New offers from the Israeli vendor could open up a potential minefield for the MoD, for they could mean modifications in the original Acceptance of Necessity (AON) of 2007 and the Request for Proposal issued in 2011. These deviations would need either a fresh CCS approval or, as in the case of the MMRCA fighter deal in 2016, a scrapping of the tender and a direct government-to-government buy, as was done with the 36 Rafale jets.

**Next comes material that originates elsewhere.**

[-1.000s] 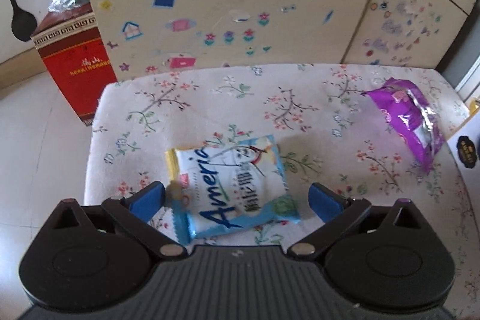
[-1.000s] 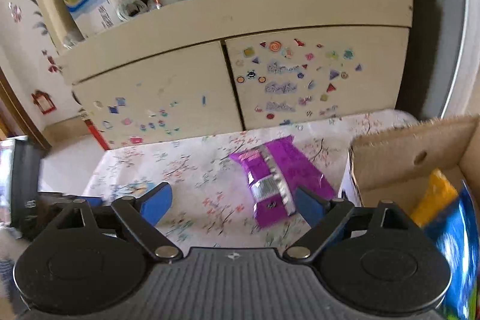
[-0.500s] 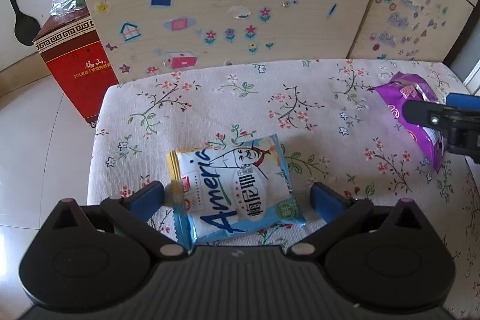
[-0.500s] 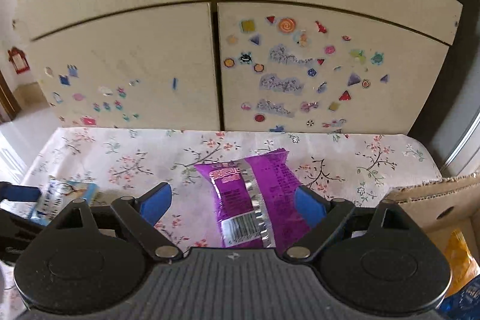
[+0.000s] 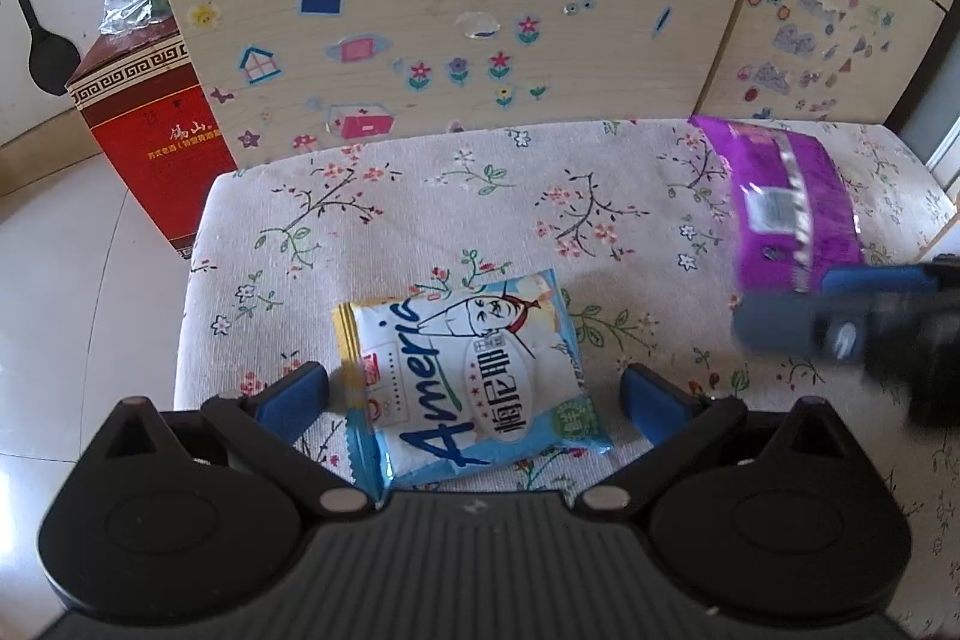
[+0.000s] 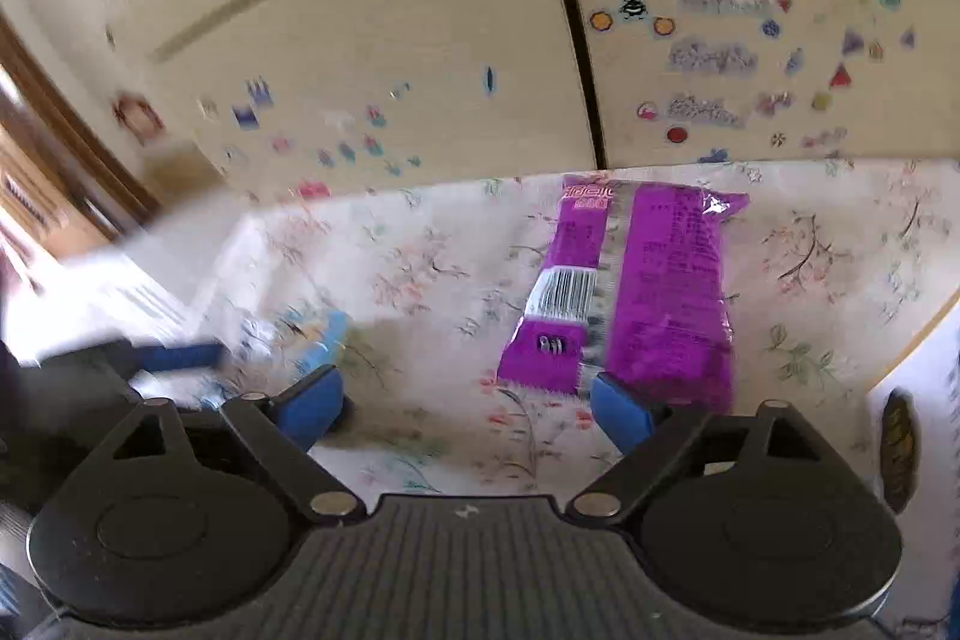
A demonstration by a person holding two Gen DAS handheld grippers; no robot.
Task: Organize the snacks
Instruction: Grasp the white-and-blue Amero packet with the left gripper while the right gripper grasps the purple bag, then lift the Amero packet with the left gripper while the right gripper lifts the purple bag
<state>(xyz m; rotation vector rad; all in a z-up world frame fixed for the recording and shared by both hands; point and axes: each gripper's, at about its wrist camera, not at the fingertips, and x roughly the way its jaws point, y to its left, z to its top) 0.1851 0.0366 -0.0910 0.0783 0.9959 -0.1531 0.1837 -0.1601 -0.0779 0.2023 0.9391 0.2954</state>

MoD sources told india today that no final decision has been taken on the proposal yet. “The Ministry of Defence is holding consultations with all concerned on this issue, keeping in mind the requirement of achieving the objectives of Aatmanirbhar Bharat, as well as giving the necessary teeth to our Armed Forces. We have to work towards indigenous design, development and production of weapon systems to reduce dependence on arms imports and this has to be achieved without compromising the objectives of national security,” they say.
Meanwhile, the DRDO-designed ATAGS successfully completed 90 days of winter trials in Sikkim between January and March 2021, putting a September 2020 incident, when an ATAGS barrel burst during firing trials, behind them. The guns displayed their mobility across a total of 500 km in night conditions, at temperatures of 15 degrees Celsius below zero and at altitudes of over 15,000 feet, and fired 160 rounds without any failures. “The gun has successfully cleared its winter trials and, if the army wants, they can be immediately deployed in the northern borders,” says a developer who wished to not be named.
Developers say their indigenous guns negotiated all kinds of narrow- and low-load classification bridges in self-propelled mode and put to rest apprehensions about the ATAGS’ mobility in mountainous terrain. The Elbit gun, they noted was put through far less rigorous trials in field trials in 2017, when it had been tested for mobility in high altitude areas only during day time. It was towed to Lukrep, the northernmost point of North Sikkim on the Tibetan plateau, and was tested at night in the snow-covered Menla and Changu Lake to ascertain operational efficiency.
Developers say the rarefied mountain air theoretically makes it possible for the gun to achieve ranges of up to 60 km, which would allow the army to engage the enemy’s brigade headquarters, bridges and fuel dumps deep in its territory, giving them a tactical advantage from the beginning of a conflict.
Experts, however, believe that ATAGS needs time to mature and that the army needs to fix the problematic Dhanush programme rather than push for imports. The Dhanush was a gun the army’s artillery directorate pushed the OFB to produce nearly a decade ago. It was built from blueprints supplied by Bofors AB in the 1980s. “I don’t think ATAGS is the alternative for urgent operational requirements,” says Lt General P. Ravi Shankar, former DG, artillery, who was involved in the design and development of both indigenous guns. “Why is a combat-proven gun system like the Dhanush not being operationalised despite production orders being given over a year ago? The programme needs hard decisions. If the Dhanush has a problem, it needs to be fixed. Call the original Bofors designers if need be,” he says. OFB officials, however, deny the gun has an operational defect and say that the first 12 guns were delivered to the army in 2019. They believe the order for 20 guns can be completed by the end of this year. It remains to be seen how the government’s June 16 decision to break up the monolithic OFB into seven companies will impact the Dhanush programme. In the short term, at least, fixing the Dhanush could give the army the guns it so badly needs.